* _WHAT YOU WILL DO_:
Look through the records below for the line with "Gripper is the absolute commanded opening". Return that line and each one after it up to and including the line with "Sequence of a", exactly.
###
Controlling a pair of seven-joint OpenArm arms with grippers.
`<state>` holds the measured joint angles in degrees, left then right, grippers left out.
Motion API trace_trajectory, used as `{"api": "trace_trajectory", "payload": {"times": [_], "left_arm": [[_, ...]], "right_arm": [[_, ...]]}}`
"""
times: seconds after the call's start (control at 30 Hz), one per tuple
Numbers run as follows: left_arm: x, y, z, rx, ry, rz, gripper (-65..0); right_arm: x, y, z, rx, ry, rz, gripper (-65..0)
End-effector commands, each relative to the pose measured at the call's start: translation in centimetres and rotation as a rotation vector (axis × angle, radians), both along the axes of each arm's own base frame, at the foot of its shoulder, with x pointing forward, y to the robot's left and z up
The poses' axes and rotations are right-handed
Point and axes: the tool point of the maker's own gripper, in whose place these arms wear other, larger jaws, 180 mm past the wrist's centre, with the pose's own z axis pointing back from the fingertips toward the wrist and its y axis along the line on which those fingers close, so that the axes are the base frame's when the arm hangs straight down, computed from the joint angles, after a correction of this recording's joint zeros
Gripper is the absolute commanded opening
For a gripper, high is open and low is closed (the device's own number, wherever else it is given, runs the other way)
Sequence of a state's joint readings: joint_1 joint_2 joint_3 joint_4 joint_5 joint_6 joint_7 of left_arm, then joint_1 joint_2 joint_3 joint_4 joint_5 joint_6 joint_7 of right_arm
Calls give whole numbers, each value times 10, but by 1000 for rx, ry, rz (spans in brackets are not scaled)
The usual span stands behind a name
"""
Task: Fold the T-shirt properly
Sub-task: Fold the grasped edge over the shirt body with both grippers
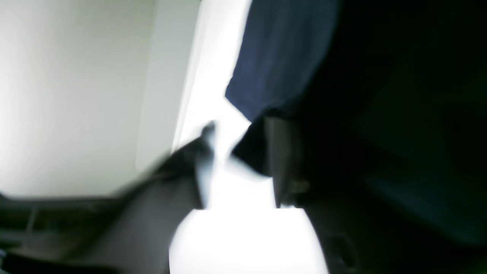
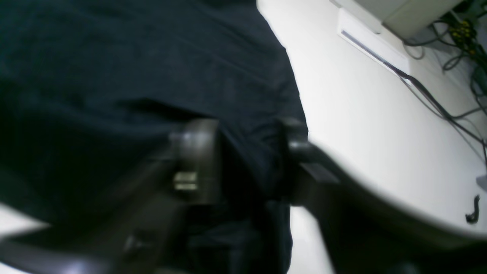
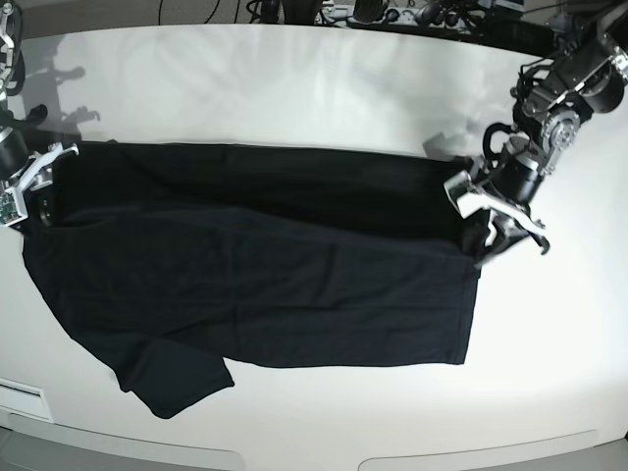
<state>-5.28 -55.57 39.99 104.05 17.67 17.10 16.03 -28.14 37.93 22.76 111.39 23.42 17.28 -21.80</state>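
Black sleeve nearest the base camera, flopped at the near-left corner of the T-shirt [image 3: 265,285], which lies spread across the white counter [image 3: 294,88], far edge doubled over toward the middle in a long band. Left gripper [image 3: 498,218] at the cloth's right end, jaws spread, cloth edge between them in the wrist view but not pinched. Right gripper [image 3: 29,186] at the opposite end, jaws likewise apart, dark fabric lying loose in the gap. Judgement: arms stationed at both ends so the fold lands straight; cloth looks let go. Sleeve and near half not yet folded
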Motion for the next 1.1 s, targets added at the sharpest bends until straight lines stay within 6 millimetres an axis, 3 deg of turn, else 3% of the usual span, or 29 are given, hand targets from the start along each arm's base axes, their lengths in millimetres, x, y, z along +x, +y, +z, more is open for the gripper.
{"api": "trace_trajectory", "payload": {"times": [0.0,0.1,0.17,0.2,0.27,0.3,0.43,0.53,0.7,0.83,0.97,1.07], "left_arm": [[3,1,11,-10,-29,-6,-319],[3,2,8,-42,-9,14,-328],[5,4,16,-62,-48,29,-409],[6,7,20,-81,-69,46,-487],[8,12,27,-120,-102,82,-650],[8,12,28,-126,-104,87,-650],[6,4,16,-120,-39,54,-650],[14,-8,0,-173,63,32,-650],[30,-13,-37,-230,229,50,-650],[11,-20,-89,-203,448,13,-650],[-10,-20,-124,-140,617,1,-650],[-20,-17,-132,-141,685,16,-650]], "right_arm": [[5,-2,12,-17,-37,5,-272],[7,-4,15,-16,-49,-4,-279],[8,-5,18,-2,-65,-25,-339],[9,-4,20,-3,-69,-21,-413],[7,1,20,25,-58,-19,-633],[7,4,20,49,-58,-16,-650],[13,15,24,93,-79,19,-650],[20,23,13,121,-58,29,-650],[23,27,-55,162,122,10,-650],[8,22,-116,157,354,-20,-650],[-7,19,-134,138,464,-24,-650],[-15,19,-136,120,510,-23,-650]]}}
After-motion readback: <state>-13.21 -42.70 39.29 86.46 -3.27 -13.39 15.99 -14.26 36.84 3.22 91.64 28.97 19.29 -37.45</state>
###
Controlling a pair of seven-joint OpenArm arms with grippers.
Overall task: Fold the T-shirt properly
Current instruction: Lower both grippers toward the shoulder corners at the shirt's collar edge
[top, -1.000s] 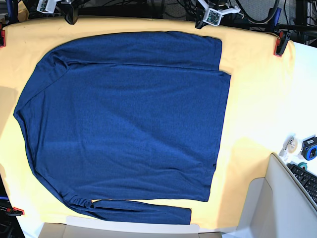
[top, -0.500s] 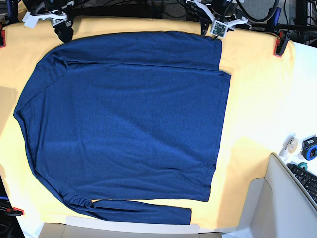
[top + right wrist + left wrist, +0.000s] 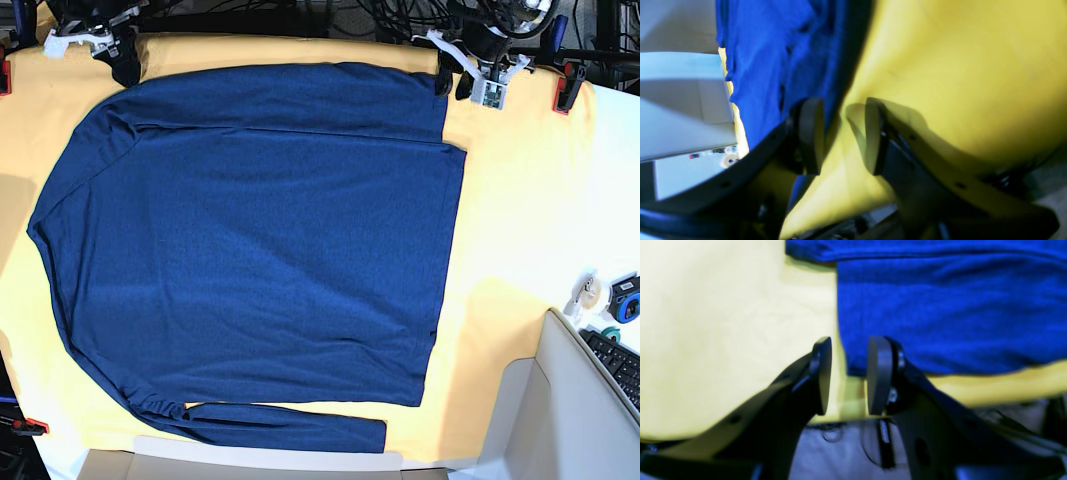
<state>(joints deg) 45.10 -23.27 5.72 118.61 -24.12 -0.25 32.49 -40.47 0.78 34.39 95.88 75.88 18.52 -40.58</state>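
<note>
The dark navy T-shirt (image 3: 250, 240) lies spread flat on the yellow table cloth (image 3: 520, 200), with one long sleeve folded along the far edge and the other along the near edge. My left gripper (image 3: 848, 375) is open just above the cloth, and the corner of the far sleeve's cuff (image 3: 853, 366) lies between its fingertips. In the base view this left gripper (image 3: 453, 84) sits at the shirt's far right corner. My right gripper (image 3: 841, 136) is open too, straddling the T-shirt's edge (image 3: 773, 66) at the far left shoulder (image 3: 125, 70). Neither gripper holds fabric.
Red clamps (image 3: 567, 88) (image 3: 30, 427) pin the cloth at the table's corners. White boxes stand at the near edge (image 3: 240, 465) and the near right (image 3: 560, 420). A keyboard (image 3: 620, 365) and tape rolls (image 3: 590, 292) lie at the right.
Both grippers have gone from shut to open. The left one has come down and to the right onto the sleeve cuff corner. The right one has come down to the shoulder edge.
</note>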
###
* _TASK RESULT_:
Gripper is the absolute commanded opening
For a gripper, high is open and low is closed (the device's own number, wherever else it is given, runs the other way)
Sequence of a state's joint readings: joint_1 joint_2 joint_3 joint_4 joint_5 joint_6 joint_7 of left_arm, then joint_1 joint_2 joint_3 joint_4 joint_5 joint_6 joint_7 of right_arm

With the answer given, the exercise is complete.